▸ **Data segment**:
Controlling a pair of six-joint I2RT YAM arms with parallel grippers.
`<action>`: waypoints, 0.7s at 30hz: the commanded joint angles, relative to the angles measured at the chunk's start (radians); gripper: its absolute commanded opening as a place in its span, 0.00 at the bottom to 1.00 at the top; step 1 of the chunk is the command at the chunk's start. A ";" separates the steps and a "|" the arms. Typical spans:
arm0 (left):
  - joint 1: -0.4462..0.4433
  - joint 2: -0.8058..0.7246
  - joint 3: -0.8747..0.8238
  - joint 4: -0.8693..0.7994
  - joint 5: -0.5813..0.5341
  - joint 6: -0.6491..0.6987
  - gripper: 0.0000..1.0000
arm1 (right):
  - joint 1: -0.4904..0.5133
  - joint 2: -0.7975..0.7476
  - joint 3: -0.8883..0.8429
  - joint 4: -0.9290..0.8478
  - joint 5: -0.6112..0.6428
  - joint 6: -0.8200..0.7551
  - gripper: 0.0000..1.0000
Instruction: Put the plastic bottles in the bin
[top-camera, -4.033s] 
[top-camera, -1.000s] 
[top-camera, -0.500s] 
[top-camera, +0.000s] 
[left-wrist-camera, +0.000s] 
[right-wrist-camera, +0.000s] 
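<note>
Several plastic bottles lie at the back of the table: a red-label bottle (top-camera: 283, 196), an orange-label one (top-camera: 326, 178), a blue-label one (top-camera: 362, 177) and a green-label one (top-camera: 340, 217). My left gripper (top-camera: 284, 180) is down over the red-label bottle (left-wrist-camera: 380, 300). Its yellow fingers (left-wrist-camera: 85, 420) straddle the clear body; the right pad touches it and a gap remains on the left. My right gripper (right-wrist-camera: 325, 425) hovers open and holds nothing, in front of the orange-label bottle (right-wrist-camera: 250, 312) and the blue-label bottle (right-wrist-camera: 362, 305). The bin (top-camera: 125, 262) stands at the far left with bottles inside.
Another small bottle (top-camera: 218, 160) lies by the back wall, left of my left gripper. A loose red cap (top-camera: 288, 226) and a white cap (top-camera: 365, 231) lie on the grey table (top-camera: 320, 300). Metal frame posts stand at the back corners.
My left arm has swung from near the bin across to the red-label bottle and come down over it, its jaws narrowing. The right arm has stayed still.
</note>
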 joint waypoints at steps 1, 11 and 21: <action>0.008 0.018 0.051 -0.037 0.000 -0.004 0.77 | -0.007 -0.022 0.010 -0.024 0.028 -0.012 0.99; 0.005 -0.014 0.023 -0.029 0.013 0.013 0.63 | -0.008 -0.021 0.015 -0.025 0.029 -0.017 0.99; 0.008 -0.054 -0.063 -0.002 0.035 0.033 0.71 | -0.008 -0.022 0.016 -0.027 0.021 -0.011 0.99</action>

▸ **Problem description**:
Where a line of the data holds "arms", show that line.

▸ **Response box**:
Controlling a pair of six-joint I2RT YAM arms with parallel grippers.
`<action>`: waypoints, 0.7s at 30hz: the commanded joint angles, relative to the angles measured at the chunk's start (radians); gripper: its absolute commanded opening as a place in its span, 0.00 at the bottom to 1.00 at the top; step 1 of the chunk is the command at the chunk's start. A ";" separates the steps and a "|" the arms. Typical spans:

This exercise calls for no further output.